I have chosen to talk about the controversial takeover of Cadburys by Kraft Foods.
In 2009 The US food company, Kraft Foods, launches a hostile bid for Cadbury. Two years later in 2011, it became clear that Cadbury was the final acquisition needed by Kraft to allow the company to be restructured into two companies by the end of 2012.
The challenge for Kraft was to buy the Cadbury company when it wasn’t for sale!
By the time Kraft made a bid for Cadbury, it was the second largest food company.
Cadbury had also grown through mergers and demergers. It had begun a strategy that was beginning to show results.
Not only was Cadbury not for sale, but, it actively resisted the Kraft takeover.
The chairman of Cadbury was experienced in deflecting takeover bids and put together a strong team to resist the takeover. They decided that if there was to be a takeover eventually, then the list of potential takeovers from companies such as Nestle, Ferrero and Hershey would be far preferable to a takeover by Kraft. The worry was that there would be a lack of respect for the historic confectioner.

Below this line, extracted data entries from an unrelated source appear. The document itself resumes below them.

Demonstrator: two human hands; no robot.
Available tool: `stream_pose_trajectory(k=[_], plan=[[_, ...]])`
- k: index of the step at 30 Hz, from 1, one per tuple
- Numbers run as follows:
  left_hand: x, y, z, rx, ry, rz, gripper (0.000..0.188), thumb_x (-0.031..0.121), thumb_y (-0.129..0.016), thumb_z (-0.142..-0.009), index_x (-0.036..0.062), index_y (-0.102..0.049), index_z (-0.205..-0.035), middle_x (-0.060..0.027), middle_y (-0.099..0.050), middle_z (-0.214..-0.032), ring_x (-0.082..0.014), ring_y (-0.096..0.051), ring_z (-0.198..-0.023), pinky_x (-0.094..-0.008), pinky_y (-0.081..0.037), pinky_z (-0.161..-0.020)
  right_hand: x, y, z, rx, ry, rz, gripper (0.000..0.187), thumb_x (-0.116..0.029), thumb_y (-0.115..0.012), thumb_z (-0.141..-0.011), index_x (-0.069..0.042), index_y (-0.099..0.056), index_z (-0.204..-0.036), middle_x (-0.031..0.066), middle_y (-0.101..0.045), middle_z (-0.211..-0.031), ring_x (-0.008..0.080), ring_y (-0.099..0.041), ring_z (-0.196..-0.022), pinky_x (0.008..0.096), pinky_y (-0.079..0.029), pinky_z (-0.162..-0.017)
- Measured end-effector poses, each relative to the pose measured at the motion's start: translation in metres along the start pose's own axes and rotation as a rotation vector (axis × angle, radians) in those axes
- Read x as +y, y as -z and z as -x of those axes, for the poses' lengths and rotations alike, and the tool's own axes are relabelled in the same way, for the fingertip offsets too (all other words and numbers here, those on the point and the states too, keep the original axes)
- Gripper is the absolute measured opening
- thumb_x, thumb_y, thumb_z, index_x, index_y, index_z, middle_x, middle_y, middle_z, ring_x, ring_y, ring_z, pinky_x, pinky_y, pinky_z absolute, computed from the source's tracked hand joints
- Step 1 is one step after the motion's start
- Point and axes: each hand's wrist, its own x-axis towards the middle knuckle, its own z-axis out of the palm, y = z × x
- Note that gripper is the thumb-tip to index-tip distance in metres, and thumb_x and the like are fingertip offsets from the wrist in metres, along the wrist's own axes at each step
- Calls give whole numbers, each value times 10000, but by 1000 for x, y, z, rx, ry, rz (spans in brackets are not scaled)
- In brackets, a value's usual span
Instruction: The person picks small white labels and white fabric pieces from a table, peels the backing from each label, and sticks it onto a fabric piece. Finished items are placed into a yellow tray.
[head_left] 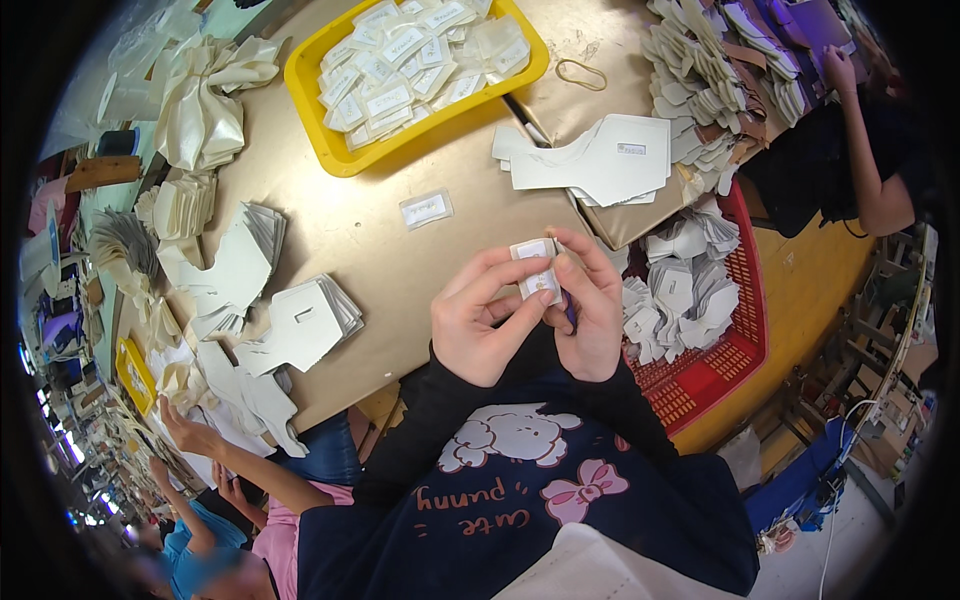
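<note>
Left hand (485,318) and right hand (592,312) are pinching a white label (535,283) within their narrow grip, ideally keeping it flat and uncreased

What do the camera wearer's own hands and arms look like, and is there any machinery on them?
The left hand and right hand are ordinary human hands, without gloves. Long, plain black sleeves cover both forearms down to about the wrists. I see no cables, machinery or markings on them.
</note>
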Motion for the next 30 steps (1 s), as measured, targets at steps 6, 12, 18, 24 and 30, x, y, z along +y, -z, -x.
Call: stream_pose_trajectory(k=[6, 12, 18, 24, 30], plan=[[-2, 0, 0, -6, -6, -5, 294, -105, -653, -851, -76, -640, -1143, -124, -552, -1194, -188, -608, -1079, -288, -587, -865, -2, 2, 0, 5, -35, -27, 303, -119, -640, -940, -16, -613, -1223, -14, -571, -706, -1, -399, -517, 171, -231, -408], [-4, 1, 1, -10, -18, 14, 273, -75, -642, -877, -64, -642, -1149, -131, -563, -1211, -203, -626, -1090, -303, -588, -879, -2, 2, 0, 27, -68, -33, 302, -110, -630, -941, -17, -607, -1227, -11, -567, -708, -1, -403, -527, 165, -230, -409], [-3, 2, 1, -5, -6, 42, 324, -125, -658, -837, -78, -627, -1156, -136, -545, -1205, -200, -586, -1105, -299, -584, -876, -6, 6, -1, -109, -75, -53, 332, -118, -626, -941, -19, -578, -1255, -12, -570, -724, -1, -390, -521, 156, -229, -410], [-4, 1, 1, -14, -1, 42, 323, -124, -661, -835, -77, -630, -1153, -130, -546, -1202, -195, -586, -1100, -298, -582, -879, -5, 1, 1, -31, -68, -26, 323, -126, -633, -941, -20, -586, -1242, -29, -557, -716, -6, -401, -536, 151, -249, -410], [-5, 0, 4, -15, 21, 72, 318, -122, -662, -835, -68, -635, -1147, -125, -554, -1202, -195, -579, -1110, -295, -573, -877, -5, 0, 1, 24, -42, -69, 284, -140, -617, -958, -24, -603, -1218, -35, -547, -705, -6, -411, -543, 154, -255, -411]])
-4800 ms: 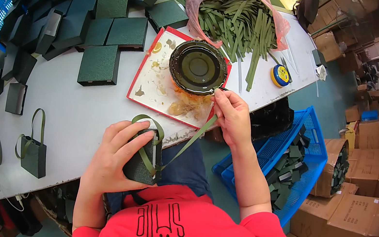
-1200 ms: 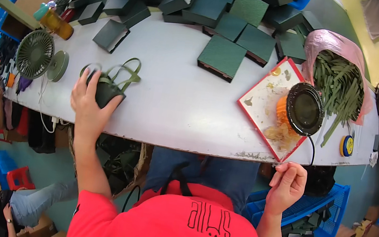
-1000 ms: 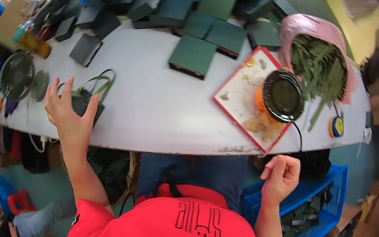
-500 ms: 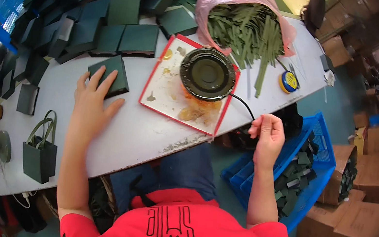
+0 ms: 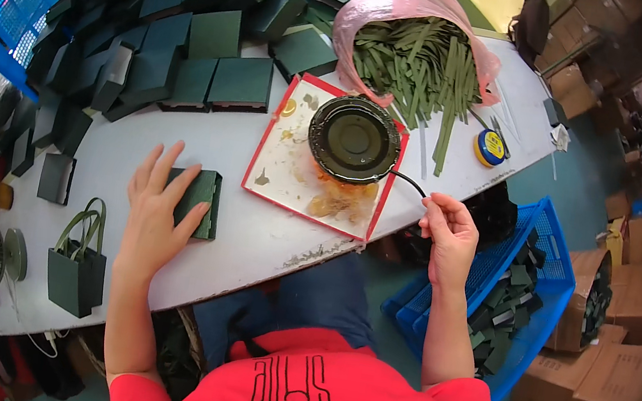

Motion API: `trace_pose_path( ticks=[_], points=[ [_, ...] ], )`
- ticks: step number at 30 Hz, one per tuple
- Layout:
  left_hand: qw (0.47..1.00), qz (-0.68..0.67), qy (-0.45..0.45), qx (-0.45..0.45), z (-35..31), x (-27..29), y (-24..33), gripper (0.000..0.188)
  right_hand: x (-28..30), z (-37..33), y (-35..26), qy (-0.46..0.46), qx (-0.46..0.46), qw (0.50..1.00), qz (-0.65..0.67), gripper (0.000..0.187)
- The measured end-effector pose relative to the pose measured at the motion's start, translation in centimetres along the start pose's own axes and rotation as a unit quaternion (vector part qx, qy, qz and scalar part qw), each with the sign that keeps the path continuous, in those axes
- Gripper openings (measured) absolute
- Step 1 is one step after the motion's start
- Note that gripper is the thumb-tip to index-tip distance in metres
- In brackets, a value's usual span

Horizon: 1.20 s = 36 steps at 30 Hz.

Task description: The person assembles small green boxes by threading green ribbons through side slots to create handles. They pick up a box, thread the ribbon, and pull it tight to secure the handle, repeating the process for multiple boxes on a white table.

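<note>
We see the left hand point(image 5: 157, 213) lying flat, fingers spread, on a flat dark green folded paper bag point(image 5: 196, 200) near the front edge of the white worktable point(image 5: 265, 238). The right hand point(image 5: 446, 237), loosely curled, hangs off the table beside a black cord point(image 5: 407, 182); whether it pinches it we cannot tell. A finished green bag with ribbon handles point(image 5: 77, 274) stands left; brown cardboard cartons point(image 5: 599, 391) line the floor to the right.

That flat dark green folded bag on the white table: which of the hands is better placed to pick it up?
The left hand, probably: it already lies flat on the flat dark green folded bag. The right hand hovers off the white table edge, beside a black cord.
</note>
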<state>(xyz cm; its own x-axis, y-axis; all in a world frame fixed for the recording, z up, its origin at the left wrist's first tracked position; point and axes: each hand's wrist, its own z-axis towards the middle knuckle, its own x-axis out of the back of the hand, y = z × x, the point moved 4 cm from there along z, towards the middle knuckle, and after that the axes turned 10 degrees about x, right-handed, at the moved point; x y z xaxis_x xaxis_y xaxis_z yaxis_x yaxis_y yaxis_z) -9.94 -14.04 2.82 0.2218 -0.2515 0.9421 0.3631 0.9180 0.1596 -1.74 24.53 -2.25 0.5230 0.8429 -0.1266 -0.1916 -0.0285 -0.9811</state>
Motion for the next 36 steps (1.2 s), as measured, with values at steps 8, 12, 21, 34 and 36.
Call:
trace_pose_path(
  ticks=[8,12,21,34,36],
  points=[
    [0.981,-0.170,-0.029,0.093,-1.3,-3.0,0.0,0.049,1.7,0.7,-0.2,0.021,0.025,0.996,-0.081,0.016],
    [0.982,-0.165,0.000,0.090,-1.7,-3.2,-0.1,0.049,3.5,3.7,0.5,0.009,0.036,0.986,-0.161,0.037],
    [0.987,-0.099,-0.074,0.102,-1.2,-2.7,1.4,0.083,3.2,8.8,-1.4,-0.111,0.327,0.731,-0.588,0.014],
    [0.987,-0.105,-0.086,0.086,-1.8,-3.8,0.6,0.104,14.7,20.4,7.0,-0.198,0.184,0.819,-0.506,0.036],
    [0.987,-0.105,-0.061,0.101,-2.6,-3.7,0.3,0.105,10.4,26.3,7.9,-0.225,0.269,0.801,-0.486,0.031]
  ],
)
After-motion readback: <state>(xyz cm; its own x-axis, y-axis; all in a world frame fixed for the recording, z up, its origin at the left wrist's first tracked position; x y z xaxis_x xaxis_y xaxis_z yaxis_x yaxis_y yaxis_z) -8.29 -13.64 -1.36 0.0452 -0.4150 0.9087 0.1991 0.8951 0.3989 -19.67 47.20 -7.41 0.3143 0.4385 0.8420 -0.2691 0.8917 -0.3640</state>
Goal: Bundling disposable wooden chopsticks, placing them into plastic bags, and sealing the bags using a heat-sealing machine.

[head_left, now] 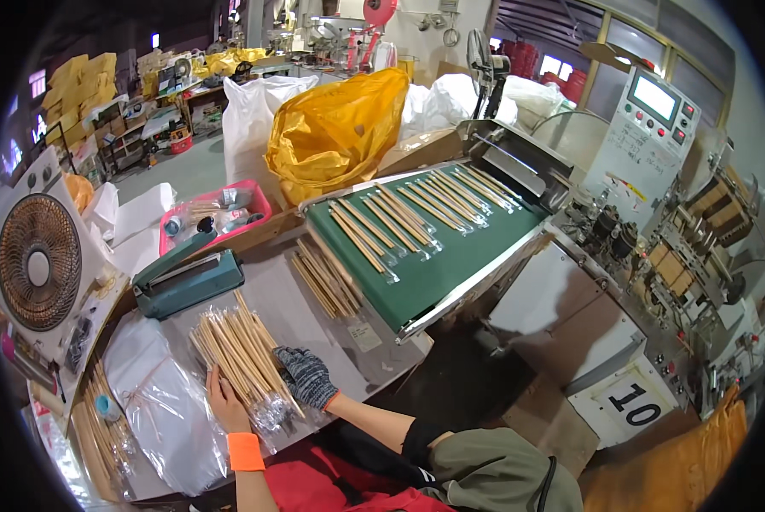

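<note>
A thick bundle of chopsticks (239, 346) in clear plastic sleeves lies on the grey table, between my two hands. My bare left hand (226, 404), with an orange wristband, is pressed along its left side near the lower end. From the right, my right hand (308, 378) in a grey knitted glove is closed against it, its fingertips partly hidden. Clear wrapper ends bunch up at the bundle's lower end. Beyond the right hand, a smaller pile of loose chopsticks (324, 280) rests beside the belt. White plastic bags (160, 405) lie left of my left hand.
A green conveyor belt (416, 277) carries several rows of wrapped chopsticks. A teal sealer (190, 286) and a pink basket (269, 210) stand behind the bundle. At far left is a round heater (38, 260); more chopsticks (101, 431) lie below it. A control panel (651, 107) stands right.
</note>
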A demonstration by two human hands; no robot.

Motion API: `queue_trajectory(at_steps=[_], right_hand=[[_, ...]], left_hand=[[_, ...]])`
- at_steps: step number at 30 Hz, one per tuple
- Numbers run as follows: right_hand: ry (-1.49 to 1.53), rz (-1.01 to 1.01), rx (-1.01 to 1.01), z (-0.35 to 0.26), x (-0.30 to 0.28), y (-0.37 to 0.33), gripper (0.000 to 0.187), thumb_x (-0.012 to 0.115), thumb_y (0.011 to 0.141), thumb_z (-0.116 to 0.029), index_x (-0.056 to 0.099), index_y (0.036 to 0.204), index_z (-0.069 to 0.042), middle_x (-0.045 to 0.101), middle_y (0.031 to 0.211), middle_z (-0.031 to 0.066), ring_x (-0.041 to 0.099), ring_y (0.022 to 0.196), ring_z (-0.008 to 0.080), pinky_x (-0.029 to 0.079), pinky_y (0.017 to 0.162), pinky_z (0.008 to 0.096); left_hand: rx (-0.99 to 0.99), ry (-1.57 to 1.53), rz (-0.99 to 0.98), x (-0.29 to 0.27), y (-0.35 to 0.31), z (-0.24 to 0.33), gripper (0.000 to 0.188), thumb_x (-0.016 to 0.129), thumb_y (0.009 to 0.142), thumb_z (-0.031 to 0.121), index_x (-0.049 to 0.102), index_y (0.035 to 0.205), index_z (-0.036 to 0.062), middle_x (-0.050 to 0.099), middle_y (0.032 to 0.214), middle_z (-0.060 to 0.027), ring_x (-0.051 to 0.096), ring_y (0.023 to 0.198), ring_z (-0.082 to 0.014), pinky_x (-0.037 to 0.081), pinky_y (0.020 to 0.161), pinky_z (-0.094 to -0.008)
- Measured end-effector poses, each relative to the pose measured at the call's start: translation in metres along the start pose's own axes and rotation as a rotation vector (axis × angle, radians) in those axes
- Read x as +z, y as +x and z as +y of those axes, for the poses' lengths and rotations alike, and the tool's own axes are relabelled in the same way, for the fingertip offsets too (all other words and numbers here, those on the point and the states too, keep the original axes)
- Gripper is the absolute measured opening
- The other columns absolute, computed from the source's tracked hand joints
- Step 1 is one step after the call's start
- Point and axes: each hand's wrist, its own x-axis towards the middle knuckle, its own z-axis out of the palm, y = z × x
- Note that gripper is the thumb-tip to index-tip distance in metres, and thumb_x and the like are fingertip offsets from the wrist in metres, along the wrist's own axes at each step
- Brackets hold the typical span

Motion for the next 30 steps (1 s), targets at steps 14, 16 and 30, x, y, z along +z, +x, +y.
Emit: queue_trajectory(at_steps=[14,16,30], right_hand=[[-0.032,0.018,-0.035,0.002,0.005,0.0,0.042,0.056,0.076,-0.012,0.051,0.116,-0.004,0.057,0.113,0.0172,0.054,0.097,0.0351,0.044,0.084,0.0441],[-0.037,0.027,-0.036,0.001,0.002,0.001,0.042,0.056,0.075,-0.012,0.051,0.116,-0.004,0.057,0.112,0.0176,0.054,0.096,0.0354,0.045,0.083,0.0442],[-0.077,0.089,-0.425,0.052,-0.054,0.046,0.035,0.058,0.079,-0.019,0.055,0.112,-0.007,0.056,0.116,0.0148,0.055,0.102,0.0308,0.045,0.086,0.0417]], left_hand=[[-0.054,-0.023,-0.014,-0.002,0.0,0.001,0.037,0.041,0.095,0.024,0.052,0.122,0.0012,0.048,0.128,-0.0156,0.041,0.122,-0.0304,0.028,0.104,-0.0356],[-0.053,-0.022,-0.021,-0.001,0.0,0.002,0.037,0.041,0.096,0.025,0.052,0.122,0.0012,0.048,0.128,-0.0164,0.041,0.122,-0.0306,0.028,0.104,-0.0359],[0.029,-0.005,-0.074,0.009,0.005,-0.005,0.041,0.04,0.096,0.028,0.05,0.121,-0.0031,0.047,0.127,-0.0183,0.041,0.12,-0.0319,0.028,0.103,-0.0362]])
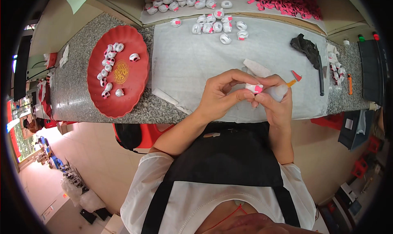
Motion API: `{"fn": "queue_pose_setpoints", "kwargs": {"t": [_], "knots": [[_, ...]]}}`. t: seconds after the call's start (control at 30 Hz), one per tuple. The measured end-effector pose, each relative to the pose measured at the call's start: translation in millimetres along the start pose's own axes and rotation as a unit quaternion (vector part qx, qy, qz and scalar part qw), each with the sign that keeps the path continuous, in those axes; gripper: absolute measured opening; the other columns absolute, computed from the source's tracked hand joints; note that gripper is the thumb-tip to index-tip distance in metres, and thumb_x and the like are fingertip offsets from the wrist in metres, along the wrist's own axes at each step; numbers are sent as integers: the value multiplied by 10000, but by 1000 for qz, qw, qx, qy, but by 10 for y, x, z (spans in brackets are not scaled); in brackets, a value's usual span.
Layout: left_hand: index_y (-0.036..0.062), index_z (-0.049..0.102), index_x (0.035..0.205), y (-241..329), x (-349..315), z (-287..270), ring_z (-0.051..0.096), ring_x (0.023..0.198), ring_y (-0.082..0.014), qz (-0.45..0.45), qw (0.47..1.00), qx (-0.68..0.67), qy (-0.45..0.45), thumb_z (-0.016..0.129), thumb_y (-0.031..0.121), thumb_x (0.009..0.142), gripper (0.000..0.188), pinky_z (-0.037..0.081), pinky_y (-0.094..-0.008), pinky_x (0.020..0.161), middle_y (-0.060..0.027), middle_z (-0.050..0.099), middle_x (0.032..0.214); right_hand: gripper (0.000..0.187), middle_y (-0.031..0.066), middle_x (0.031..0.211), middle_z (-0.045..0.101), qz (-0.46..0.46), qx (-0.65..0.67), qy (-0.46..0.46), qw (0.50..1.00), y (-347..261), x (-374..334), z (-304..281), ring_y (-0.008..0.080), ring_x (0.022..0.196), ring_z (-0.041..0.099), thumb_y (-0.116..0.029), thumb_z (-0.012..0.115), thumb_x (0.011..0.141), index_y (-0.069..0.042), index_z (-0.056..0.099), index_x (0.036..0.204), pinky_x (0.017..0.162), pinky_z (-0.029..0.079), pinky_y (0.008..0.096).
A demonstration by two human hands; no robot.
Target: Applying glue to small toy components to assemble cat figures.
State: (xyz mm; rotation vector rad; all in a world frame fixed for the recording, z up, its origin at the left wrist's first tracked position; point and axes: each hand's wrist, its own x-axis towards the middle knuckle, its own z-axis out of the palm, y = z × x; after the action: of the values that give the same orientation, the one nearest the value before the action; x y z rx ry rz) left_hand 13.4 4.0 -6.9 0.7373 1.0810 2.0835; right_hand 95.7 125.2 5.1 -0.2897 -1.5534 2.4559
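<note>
Over the near part of the paper sheet, my left hand (225, 92) is closed around a small white cat-head piece (250, 87) with a pink bow. My right hand (280, 109) meets it from the other side, its thumb and finger at the piece too. Tucked in the right hand is a small translucent squeeze bottle (279, 93) with a yellow nozzle (291, 83), pointing away to the right. A red tip (297, 76) shows just past the nozzle. Just beyond the fingers lies a whitish folded strip (257, 67).
On the left, a red scalloped tray (137, 80) holds several white-and-pink pieces. More white pieces (217, 27) sit at the sheet's far edge, below a shelf with a pink heap (282, 3). A black crumpled cloth (305, 47), a dark stick (321, 82) and an orange marker (349, 84) lie right.
</note>
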Motion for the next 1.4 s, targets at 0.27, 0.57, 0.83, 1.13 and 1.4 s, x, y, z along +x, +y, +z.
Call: {"fn": "queue_pose_setpoints", "kwargs": {"t": [0.27,0.57,0.83,1.13,1.4], "knots": [[-19,523,859,194,-11,-83,490,800,-152,40,995,83,24,571,-18,684,181,423,-233,641,-88,490,880,351,95,673,542,19,74,49,996,79,-2,29,110,484,473,-10,537,672,32,456,1011,453,379,207],[59,546,929,930,-214,-814,463,844,-235,144,629,715,269,605,57,637,298,367,-305,746,-94,517,867,630,94,878,434,-55,-68,143,986,-37,-1,-277,91,534,404,16,483,637,-39,213,1203,504,346,187],[45,548,868,76,869,-279,505,792,-256,168,690,703,-39,579,71,655,217,397,-341,691,-85,556,835,345,163,932,387,-61,-67,73,993,-161,-181,-359,156,531,435,-66,395,623,-16,299,951,378,363,226],[31,539,852,256,617,-26,486,671,-92,-3,879,477,-2,561,-16,684,176,396,-204,583,-23,527,801,340,128,933,426,-60,-28,124,990,-172,-252,-467,154,647,479,-112,399,772,18,350,1083,393,408,221],[25,424,1097,82,222,100,526,861,-192,-76,989,-84,92,470,51,778,324,437,-273,723,-126,521,978,403,117,917,442,-92,-68,137,984,-263,-106,-313,147,643,470,-125,445,760,41,336,1111,434,415,234]]}}
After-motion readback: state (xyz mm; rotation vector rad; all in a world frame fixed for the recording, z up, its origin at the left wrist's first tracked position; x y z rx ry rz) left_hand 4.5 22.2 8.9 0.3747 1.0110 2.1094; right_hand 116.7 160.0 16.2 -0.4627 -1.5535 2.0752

Cadburys rejected the takeover because they would be “absorbed into Kraft’s low growth conglomerate business model”
At this point, Cadbury didn’t know that Kraft’s plan was to split in two to eliminate its conglomerate nature and become two more focused businesses thereby creating more profit for its investors.
The Cadbury team decided that a majority of the shareholders would sell at 830 pence per share. A deal was struck at 840 pence per share plus a 10p per share dividend. This was approved by 72 per cent of Cadbury shareholders.
As this deal demonstrates, these shareholders may not be the long term traditional owners of the target company. These people may not be particularly interested in the company itself, but are influenced by the offer price and how quickly the deal can be completed.
The takeover of Cadbury by a US firm in 2010 prompted a review of the rules governing how foreign firms buy UK companies.
The Takeover Code strengthens the position of Target companies, and demand more information from bidders about their intentions after the purchase. This includes repercussions for jobs and assets like factories. The bidder also has to give information about the locations of the company headquarters.
In conclusion, the disadvantages of this merger were:
• The loss of 200 jobs.
• Kraft promised to keep the Somerdale factory open but then decided to shut the factory which employed 400 staff.
The advantages were:
• Kraft made a £50 million investment which is crucial to the long term future of Cadburys.
• Kraft honoured the two-year agreement of no redundancies.